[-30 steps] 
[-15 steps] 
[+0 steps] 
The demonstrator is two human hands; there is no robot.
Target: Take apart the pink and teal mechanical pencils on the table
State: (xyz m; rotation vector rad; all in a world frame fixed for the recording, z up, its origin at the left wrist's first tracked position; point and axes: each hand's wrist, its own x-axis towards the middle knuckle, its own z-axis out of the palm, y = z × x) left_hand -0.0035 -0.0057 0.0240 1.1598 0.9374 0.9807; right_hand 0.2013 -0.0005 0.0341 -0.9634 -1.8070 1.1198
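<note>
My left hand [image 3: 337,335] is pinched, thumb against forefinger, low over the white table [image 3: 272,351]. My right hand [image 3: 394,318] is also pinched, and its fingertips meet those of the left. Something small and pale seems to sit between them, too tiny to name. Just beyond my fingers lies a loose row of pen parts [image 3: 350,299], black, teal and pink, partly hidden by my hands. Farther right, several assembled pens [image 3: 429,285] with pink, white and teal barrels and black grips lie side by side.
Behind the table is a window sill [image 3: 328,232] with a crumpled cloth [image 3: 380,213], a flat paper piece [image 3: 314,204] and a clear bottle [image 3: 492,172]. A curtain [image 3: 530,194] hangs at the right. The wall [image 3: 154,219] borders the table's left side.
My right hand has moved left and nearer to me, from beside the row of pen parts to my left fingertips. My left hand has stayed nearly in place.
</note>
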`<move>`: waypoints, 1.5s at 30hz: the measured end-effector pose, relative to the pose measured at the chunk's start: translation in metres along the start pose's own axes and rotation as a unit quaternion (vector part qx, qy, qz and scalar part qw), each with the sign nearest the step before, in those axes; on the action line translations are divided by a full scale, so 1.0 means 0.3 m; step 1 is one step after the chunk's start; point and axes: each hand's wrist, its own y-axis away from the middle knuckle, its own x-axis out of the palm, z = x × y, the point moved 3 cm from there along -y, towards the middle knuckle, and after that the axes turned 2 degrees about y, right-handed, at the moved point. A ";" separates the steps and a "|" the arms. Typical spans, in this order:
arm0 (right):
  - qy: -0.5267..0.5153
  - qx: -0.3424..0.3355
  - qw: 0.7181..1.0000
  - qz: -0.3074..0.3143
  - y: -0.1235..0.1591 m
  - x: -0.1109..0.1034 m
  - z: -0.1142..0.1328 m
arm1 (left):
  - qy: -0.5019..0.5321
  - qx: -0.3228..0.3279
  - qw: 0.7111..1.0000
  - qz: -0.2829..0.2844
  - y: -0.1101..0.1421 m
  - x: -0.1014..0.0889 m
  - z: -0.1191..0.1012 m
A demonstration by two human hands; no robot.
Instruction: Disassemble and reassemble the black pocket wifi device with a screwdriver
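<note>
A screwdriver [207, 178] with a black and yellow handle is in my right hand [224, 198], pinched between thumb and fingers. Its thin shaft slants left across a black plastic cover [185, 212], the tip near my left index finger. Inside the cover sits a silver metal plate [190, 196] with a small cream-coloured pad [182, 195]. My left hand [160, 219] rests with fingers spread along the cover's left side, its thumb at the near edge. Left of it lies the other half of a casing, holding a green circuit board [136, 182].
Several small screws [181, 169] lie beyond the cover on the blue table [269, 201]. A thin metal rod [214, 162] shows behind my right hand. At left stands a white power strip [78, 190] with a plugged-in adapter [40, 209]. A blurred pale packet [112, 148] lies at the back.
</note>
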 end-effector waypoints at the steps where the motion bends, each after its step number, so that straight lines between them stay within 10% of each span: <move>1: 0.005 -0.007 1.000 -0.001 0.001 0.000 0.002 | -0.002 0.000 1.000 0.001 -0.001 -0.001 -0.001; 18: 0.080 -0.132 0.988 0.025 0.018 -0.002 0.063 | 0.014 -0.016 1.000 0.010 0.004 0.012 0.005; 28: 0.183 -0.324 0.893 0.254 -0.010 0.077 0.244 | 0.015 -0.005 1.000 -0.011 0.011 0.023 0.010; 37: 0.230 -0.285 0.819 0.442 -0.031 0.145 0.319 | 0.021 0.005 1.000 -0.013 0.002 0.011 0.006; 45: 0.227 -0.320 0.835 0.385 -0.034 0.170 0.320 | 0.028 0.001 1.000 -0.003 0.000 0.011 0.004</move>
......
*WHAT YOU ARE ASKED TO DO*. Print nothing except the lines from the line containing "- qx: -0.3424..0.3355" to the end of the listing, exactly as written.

*TASK SOLUTION*.
  - qx: -0.3424..0.3355
  - qw: 0.7181..1.0000
  - qz: -0.3074..0.3143
  - y: -0.1235..0.1591 m
  - x: -0.1109..0.1034 m
  - z: -0.1142..0.1328 m
arm1 (left):
  - qy: -0.5019..0.5321
  - qx: -0.3228..0.3279
  - qw: 0.7111..1.0000
  - qz: -0.2829..0.2844
  - y: -0.1101..0.1421 m
  - x: -0.1014..0.0889 m
  - z: -0.1191..0.1012 m
A demonstration by two human hands; no robot.
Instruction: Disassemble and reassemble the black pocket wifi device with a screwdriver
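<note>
A screwdriver [207, 178] with a black and yellow handle is in my right hand [224, 198], pinched between thumb and fingers. Its thin shaft slants left across a black plastic cover [185, 212], the tip near my left index finger. Inside the cover sits a silver metal plate [190, 196] with a small cream-coloured pad [182, 195]. My left hand [160, 219] rests with fingers spread along the cover's left side, its thumb at the near edge. Left of it lies the other half of a casing, holding a green circuit board [136, 182].
Several small screws [181, 169] lie beyond the cover on the blue table [269, 201]. A thin metal rod [214, 162] shows behind my right hand. At left stands a white power strip [78, 190] with a plugged-in adapter [40, 209]. A blurred pale packet [112, 148] lies at the back.
</note>
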 end-effector waypoints at the steps where the motion bends, each after its step number, so that straight lines between them stay within 10% of each span: <move>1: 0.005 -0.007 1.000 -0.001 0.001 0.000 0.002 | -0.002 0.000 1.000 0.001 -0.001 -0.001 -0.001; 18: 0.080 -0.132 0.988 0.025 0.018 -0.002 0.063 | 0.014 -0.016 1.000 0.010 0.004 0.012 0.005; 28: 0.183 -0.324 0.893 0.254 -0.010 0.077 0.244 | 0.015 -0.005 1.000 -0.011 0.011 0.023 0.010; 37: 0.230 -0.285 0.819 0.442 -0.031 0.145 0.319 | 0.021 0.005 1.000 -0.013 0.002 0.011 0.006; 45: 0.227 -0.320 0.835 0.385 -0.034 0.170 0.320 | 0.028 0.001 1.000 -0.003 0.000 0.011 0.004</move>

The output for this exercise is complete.